A wall of sound would hit me as “YEAH!” was screamed again.
“Okay, here goes…”
At that I would pause dramatically, and say, “I need a volunteer to check off each element of the story as I use it.”
I’d pick a kid, dramatically hand him the red marker, remind everybody they were to confirm that I used everything, everything on that board, mind you!
And five minutes later, as I strutted victoriously in front of an adoring crowd of believers, throwing down my challenge in front of their faces, their pencils would raise as I set the timer for five minutes. Like runners waiting for the shot to sound, my “Go!” would see 30 to 50 eager heads bow to paper and write.
TIME!
Groans could be heard throughout. Invariably there would always be one that would say,”Wait! Wait! Let me finish this sentence!” Of course, I would say yes.
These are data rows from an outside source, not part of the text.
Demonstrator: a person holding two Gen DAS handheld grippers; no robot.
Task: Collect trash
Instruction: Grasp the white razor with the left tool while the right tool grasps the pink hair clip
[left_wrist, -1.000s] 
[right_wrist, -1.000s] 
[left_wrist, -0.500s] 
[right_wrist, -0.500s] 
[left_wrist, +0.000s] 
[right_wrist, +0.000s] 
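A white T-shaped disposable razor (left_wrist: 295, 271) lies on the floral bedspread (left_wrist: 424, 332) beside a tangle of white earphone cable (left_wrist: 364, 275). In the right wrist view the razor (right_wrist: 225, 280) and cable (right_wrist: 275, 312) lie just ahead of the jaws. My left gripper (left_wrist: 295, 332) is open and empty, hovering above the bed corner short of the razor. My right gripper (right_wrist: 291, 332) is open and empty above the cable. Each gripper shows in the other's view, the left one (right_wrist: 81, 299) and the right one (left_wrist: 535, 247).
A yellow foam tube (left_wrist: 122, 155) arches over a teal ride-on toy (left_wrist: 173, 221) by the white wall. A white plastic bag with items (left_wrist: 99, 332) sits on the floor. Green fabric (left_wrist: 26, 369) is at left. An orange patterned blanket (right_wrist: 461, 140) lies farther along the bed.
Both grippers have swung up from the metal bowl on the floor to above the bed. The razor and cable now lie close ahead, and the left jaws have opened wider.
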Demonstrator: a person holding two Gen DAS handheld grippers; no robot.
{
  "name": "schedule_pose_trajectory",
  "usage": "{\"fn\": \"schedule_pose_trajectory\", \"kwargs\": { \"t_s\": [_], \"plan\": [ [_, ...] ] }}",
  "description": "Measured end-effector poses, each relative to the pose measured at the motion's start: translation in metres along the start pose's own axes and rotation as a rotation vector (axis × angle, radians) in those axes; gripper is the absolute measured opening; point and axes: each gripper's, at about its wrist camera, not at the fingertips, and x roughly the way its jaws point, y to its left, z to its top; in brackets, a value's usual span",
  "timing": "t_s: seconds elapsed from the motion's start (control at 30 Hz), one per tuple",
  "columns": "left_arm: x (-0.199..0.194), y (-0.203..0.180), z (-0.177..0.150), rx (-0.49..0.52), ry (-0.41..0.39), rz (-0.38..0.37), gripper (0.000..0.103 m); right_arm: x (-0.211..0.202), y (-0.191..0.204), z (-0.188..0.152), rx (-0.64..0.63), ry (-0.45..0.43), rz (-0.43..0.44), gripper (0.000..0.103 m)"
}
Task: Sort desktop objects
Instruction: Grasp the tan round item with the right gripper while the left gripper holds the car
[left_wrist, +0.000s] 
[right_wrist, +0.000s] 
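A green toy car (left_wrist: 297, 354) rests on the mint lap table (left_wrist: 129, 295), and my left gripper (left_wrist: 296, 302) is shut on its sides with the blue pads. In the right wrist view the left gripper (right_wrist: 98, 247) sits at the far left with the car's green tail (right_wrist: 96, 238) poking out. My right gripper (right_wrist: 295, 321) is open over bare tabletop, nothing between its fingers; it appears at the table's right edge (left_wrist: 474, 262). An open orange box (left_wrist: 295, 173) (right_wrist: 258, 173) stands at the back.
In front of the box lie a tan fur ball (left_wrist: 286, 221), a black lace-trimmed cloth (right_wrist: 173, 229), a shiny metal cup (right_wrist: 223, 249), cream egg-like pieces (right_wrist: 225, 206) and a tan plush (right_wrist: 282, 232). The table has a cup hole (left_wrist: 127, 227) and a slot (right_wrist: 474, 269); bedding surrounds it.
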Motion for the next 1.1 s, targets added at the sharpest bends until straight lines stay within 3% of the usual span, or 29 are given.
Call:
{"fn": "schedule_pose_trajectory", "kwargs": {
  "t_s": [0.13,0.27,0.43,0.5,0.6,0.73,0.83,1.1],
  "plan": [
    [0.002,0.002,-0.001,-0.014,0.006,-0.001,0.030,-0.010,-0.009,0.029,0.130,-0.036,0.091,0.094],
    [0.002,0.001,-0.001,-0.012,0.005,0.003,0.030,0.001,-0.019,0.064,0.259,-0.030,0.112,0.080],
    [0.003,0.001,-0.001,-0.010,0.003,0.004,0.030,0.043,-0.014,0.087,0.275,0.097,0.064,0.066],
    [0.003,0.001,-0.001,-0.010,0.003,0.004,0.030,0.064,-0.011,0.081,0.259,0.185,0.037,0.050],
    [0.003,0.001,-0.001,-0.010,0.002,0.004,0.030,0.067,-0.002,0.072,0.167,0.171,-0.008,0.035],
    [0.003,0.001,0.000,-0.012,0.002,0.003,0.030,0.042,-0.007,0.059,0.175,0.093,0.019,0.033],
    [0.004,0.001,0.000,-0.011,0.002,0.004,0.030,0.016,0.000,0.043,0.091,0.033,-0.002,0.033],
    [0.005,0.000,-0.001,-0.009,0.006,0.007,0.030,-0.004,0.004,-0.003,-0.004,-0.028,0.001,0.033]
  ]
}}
Then we would get three volunteers to come up. I’d read their story — OMG! –exactly as they read it. Misspellings and all. The writer would groan and say, “But that’s not what I said.” Then we would confab together and I confirmed that I was reading exactly what he wrote, and he’d say, and I kid you not, “Let me fix that.”
Then guess what we would do as a group?
We’d edit the story.
That’s right.
We found — and corrected — mistakes on the fly.
And the class loved it.
I showed them they should just do it. I showed them that the foremost rules to apply first, above all others, were these:
One: Do not aggravate a reader.
and
Two: Punctuation is power.
Would you like to read a story about one of the students? I’ll get busy writing a few of those. I’ll let you know when they are available.
Listen: Children want and need to be given real opportunity to make mistakes. They want and need the tools to know how to correct those. They want and need to be mentally challenged in real ways without the whole politically correct “poor precious’s feelings must be protected” mentality thrown at them.